The Cingular-AT&T Wireless merger needs approval of the FCC and Justice Department. But the two agencies may not see eye to eye on the merger.

Sources said some FCC officials were surprised when the Justice Department notified them of its merger decision. The speculation is Justice may have decided to impose far fewer merger conditions than the FCC.

Whitacre disputed that a Cingular-AT&T Wireless combo would have too much market power in markets such as Dallas, Atlanta, San Antonio, San Francisco and Miami. “I don’t think so,” he said. There are five, six major competitors in all those areas now-big companies, not small companies, companies as large or larger than Cingular.”
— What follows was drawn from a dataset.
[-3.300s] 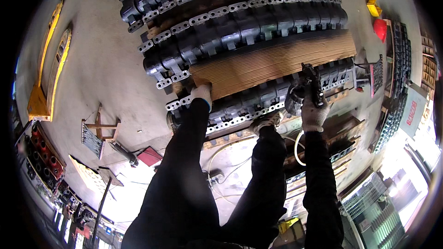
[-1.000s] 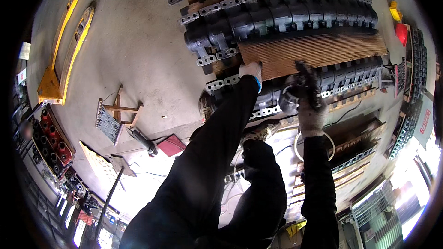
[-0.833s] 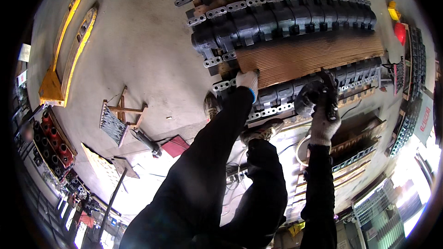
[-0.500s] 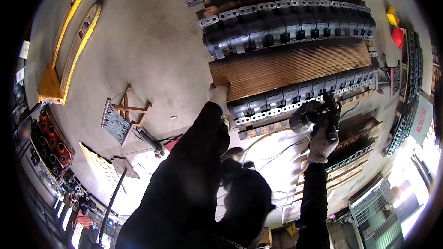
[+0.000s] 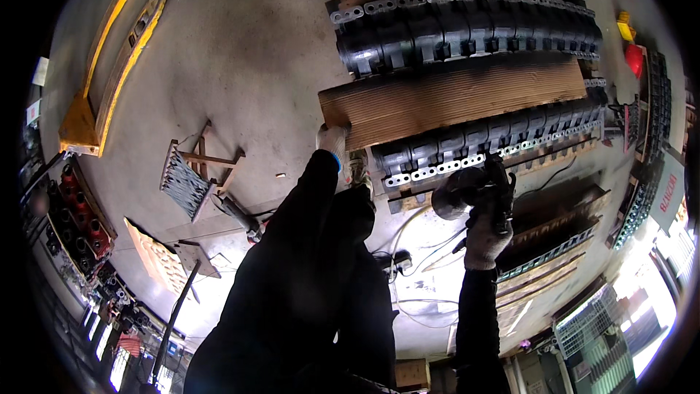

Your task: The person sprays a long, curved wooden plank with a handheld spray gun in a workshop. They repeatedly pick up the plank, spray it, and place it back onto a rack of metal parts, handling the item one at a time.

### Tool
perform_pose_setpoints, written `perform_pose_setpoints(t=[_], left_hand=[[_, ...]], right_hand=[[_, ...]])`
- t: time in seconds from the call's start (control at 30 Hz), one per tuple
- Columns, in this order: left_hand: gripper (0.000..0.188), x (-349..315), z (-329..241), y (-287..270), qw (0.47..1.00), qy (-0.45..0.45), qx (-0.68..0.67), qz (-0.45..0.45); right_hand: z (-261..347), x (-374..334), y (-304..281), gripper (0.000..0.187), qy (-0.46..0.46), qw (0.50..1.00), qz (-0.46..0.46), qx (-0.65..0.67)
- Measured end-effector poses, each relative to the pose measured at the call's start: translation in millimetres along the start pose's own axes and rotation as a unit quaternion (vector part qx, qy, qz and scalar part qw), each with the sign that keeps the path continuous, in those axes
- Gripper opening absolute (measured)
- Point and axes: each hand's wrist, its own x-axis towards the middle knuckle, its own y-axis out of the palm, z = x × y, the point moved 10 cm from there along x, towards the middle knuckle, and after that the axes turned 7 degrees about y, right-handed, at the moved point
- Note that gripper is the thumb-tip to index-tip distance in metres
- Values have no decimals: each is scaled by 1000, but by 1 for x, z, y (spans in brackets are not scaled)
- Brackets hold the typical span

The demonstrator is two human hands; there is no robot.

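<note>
My gloved left hand grips the left end of a long corrugated cardboard sheet. Black smears darken the sheet's far edge. It lies slanted between two rows of black metal track chain, covering part of the nearer chain. The farther chain runs along the sheet's far side. In my gloved right hand is a dark spray gun with a round cup, held just on the near side of the nearer chain and apart from it. My fingers are wrapped around its grip; the trigger is hidden.
A pale hose loops over the bright floor below my hands. Wooden slats with another chain lie at the right. To the left stand a folding stool and yellow pallet-jack forks. A red-parts crate sits farther left.
The cardboard and my left hand have shifted left along the chains. My right hand has carried the spray gun left and slightly nearer to me. The whole view has shifted a little.
</note>
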Motion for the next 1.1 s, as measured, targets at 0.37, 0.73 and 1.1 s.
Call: perform_pose_setpoints(t=[0.37, 0.73, 1.1], left_hand=[[21, 38, 28, 0, 1000, 15, -21, 8], [31, 53, 23, -42, 997, 59, 57, -12], [27, -8, -31, -1, 997, -27, -55, -52]], right_hand=[[-19, -10, 8, 23, -58, 998, 9, -15], [-18, 18, 116, 34, -78, 985, 143, 49], [-38, 32, 116, 26, -6, 990, 92, 104]])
Whitacre did not say whether he would challenge the U.S. government if directed to sell wireless assets as a condition of merger approval. “I’m not privy to the Justice Department or FCC orders, so I don’t what it says,” said Whitacre. “They don’t show us that. … So, I guess we’ll just have to see what the deal is and then make a decision.”

While Powell and apparently the Justice Department have finished their reviews of the merger, the other FCC commissioners have just begun to analyze the deal. As such, the merger is entering a phase that is ripe for controversy.

Sources said commissioners Kevin Martin, a Republican who has clashed with Powell, as well as the two Democrats on the FCC-Michael Copps and Jonathan Adelstein-are expected to scrutinize the Powell draft to ascertain how it addresses rural roaming, wireless-wireline competition and other matters raised in the proceeding.

If the three commissioners dislike Powell’s treatment of hot-button issues, sources predict a fight will break out on how the Cingular-AT&T Wireless merger order is written and what conditions, if any, should accompany FCC approval.

Should the merger ultimately be approved in the next few weeks, which is expected, the bigger question may be whether Cingular’s conquest of AT&T Wireless will end up being a Pyrrhic victory.

Whitacre said there is a risk of losing tens of thousands-but not millions-of customers to wireless rivals-such as No. 1 Verizon Wireless-due to the upheaval of the merger. Whitacre said there is a detailed strategy for combining the two wireless companies, including integrating towers, spectrum, retail stores, work force and management. “It will be quite a task,” he said. Whitacre would not say whether the merger would trigger layoffs.

Whitacre said Verizon Wireless is the best carrier in the business right now, but that is only a temporary state of affairs.